Тому, что случилось на самом деле, он и сам почти не верил. Пещерный упырь казался порождением горячечного бреда, и Валя убеждал себя, что так оно и есть, пока…
Пока на двенадцатый день болезни не выполз из своей палаты и не добрел до телевизора, что находился в коридоре. На стульях перед ним сидели другие пациенты, смотрели вечерние новости.
То, о чем сказал ведущий криминальной хроники, повергло Валю в шок. Со скорбным лицом диктор поведал, что в N-ском районе (том самом, куда Валя ездил в командировку) пропали два человека: молодая женщина, жительница районного центра, а позже – подросток. На поиски брошены все силы, но найти пропавших до сих пор не удалось.
«И не удастся», – с ужасом думал Валя, прислонившись к стене, чтобы не упасть. Он точно знал, где следует искать останки. Если, конечно, от жертв хоть что-то осталось.

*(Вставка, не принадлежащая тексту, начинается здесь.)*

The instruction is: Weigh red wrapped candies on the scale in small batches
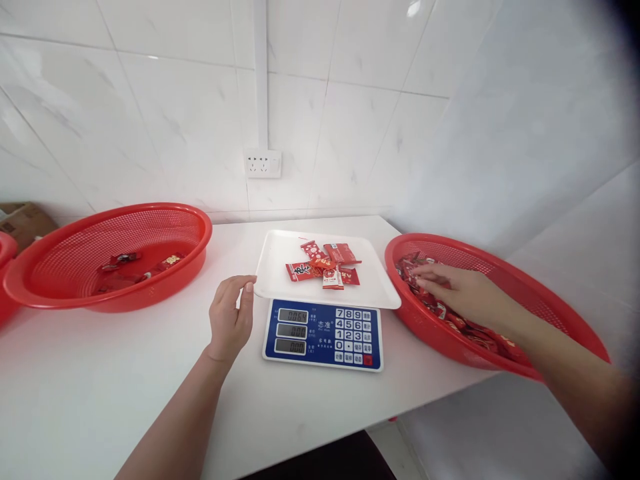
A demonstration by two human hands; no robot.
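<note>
My left hand (pixel 233 312) rests by the left edge of a white plastic tray (pixel 275 257), fingertips at its rim and the thumb apart from the bent fingers; I see nothing held in it. The tray sits on a blue and white digital scale (pixel 323 337) whose top display reads about 0.064. In the tray's middle lie several small red snack packets (pixel 325 263). On the right, my right hand (pixel 457 290) reaches over a red plastic basket (pixel 500 260), its fingers apart at the heap of small packets (pixel 480 337) inside. No packet shows clearly between those fingers.
A second red basket (pixel 195 230) stands at the left with a few packets (pixel 120 280) in it. Beyond it are part of another red basket (pixel 6 250) and a cardboard box (pixel 27 223). The white table (pixel 260 420) meets a tiled wall with a socket (pixel 263 163).
</note>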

Вопрос в другом: то были случайные жертвы? Или же поздними субботними вечерами в жуткий овраг спускалась мрачная процессия, состоящая из жителей деревни?..
Безымянная деревня
История, которую я собираюсь рассказать, произошла со мной и моими друзьями в конце семидесятых. Перестройка, гласность, трудные девяностые – все это даже на горизонте не маячило, а мы были обычными подростками, которые думали, что весь мир перед ними открыт и готов завалить подарками, стоит лишь руку протянуть.
То, что случилось, я вспоминаю с болью и ужасом, потому что причин произошедшему найти так и не смог, хотя прошло уже столько лет. Говорят, если рассказать о случившемся, это поможет вырвать занозу из сердца. Что ж, попробую.
Мы – я, Саня и Митяй – были, как говорится, летние друзья. Знакомы с самого детства. Всех троих родители отправляли на лето к родственникам в деревню – в те годы многие именно так каникулы и проводили. Первого июня уезжали, а возвращались через три месяца – загорелые, вытянувшиеся, выросшие из всех одежек и немножко чужие в родном городе.
В тот год, когда это случилось, нам было лет по четырнадцать. Идея сходить на Дальнее озеро принадлежала Митяю, он был у нас самый старший и самый заводной.
Наша деревня Кузовки стояла неподалеку от речки, так что мы всегда там и купались, и рыбачили. Про озеро Дальнее слышали, конечно, но ходить туда нам строго-настрого запрещали. Мы привыкли к запрету, да нас и не тянуло: зачем, если в речке рыбы полно, пляж песчаный и вода чистая?
Но если Митяю что-то в голову втемяшится, это ничем не выковырять.
– Там рыба – во! – убеждал он нас, разводя руки в стороны. – Сядем на велики, час – и мы на месте!
– Туда нельзя ездить, – нахмурился я, представляя себе выражение бабушкиного лица, если я скажу ей, куда собрался.